Deciding to move, or not?

katmu
12 years ago

Here is my situation:

I currently own a 1930s english revival style house in Minneapolis that my ex-husband and I purchased in 2000. We divorced in 2009 and my ex-husband said he couldn't afford the house so I kept it. Thus far, I have gutted the kitchen, replaced all electrical and mechanicals and the roof. If I keep the house I need to finish the work on the main floor bath (re-tile the shower), re-stucco the outside, restore the windows and replace the retaining wall.

My children are now 19 and 20 so they are not home as much, although the house is small enough that it could work for just me if I closed off the upstairs most of the time.(about 1600 sq ft not including the basement or sunroom -1100 sq ft main floor with about 500 sq ft upstairs). I also have a very spoiled 14 year old lab who likes her yard of about 1/4 acre.

I currently have a reverse commute about 28 miles each way to the far suburbs. Most days it's around 40 minutes each way, although when it snows it can be much longer. The homes near my work are mostly new, in large subdivisions. I've found a few smaller single family homes and a few townhomes but I'm still having a hard time picturing myself in a new house out there.

I have about 25% equity in my current house so it wouldn't be a short sale. I'm just wondering if anyone else has faced a similar situation of whether to fix up your current place or move, and how you came to your decision.

Thank you for reading. I'm sorry for the post being so long.

Comments (9)

  • OttawaGardener
    12 years ago

    When my husband and I separated, he moved to a small town, so I bought him out. Since I'm retired, I agonized for a year over whether or not to sell. (That's why I got started on this forum)

    Reasons to sell: large mortgage, house increasingly worth more so could net ~ $150,000 in equity, property taxes increasing ($4,200/year).

    Reasons NOT to sell: I have dogs & am an avid gardener. I love my 1100 sq/ft house and private, treed urban yard, and wouldn't be able to find a similar house for less within the city. Selling costs would eat into my profit.

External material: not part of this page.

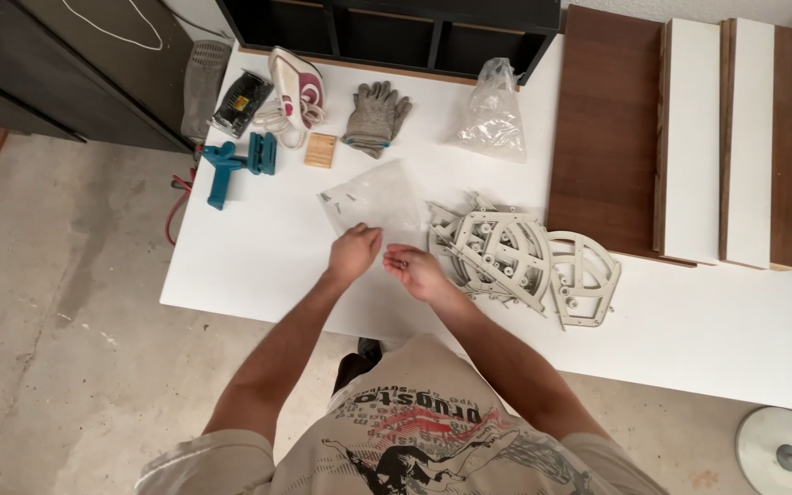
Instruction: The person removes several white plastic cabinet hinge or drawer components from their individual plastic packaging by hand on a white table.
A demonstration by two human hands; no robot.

    I made a choice that I want to stay in a home I love, even though my mortgage is almost four times my yearly income. I live in a city where property values continue to increase, and properties in my area sell fast. So I know I COULD sell if I had to. I am pretty frugal in other ways, so this is my choice about how to spend my money.

    Good luck with your decision!

  • LoveInTheHouse
    12 years ago

    I'm reading a book right now called "Around the House and in the Garden" by Dominique Browning. She gets divorced and she stays in the old house. It's all about what our houses symbolize and our dreams and expectations.

    Well, if it was me and I could afford to, I'd stay in the house because I love old houses. I tried that one time, moving to a new house because it was practical. I appreciated that the first year or two and then I hated it and wanted my drafty old farmhouse back with the beadboard walls and all the fireplaces and the high heating bills. So it depends on how much you love the house. Also, keep in mind, even if you buy a newer house that APPEARS in great condition, you already did the electrical, mechanicals and roof--major things. Just because a house is new, unless it is brand new, doesn't mean you won't have to do these things.

  • phoggie
    12 years ago

    I think it depends on how much YOU LOVE that house. For me, I'd want to get away from all of the memories of your ex and start a new life in new surroundings. I do not like to commute because we have bad weather here and I hate to drive on the ice/snow, plus the cost of gas and putting so many miles on your vehicle.

    Are the houses holding in value there? Would you have enough left from the sale of the present house to buy another one and be able to make the payments, etc.?

    Are you comfortable with expenses (taxes, insurance, etc.)
    on your present house?....or could you walk away with some cash in your pocket?

    You are the only one that can look at your heart and decide in your gut if you LOVE that house or not. But, I'd move and make a fresh start.

  • Carol_from_ny
    12 years ago

    Selling in the winter is a pain. There's weather and holidays to deal with. Just trying to keep a place clean under those conditions can be VERY stressful. IF it were me I'd finish up all the projects I could before spring and then take a look at where I'm at the end of Feb. It's much easier to sell with a house that is somewhat completed than one who has a pile of half finished projects.
    BTW those 19/20 yr olds grow up and have families. What seems like it may be too big right now may not be once they start having families of their own and come back for visits.

  • meowzer
    12 years ago

    Yes, decide how much you love your house.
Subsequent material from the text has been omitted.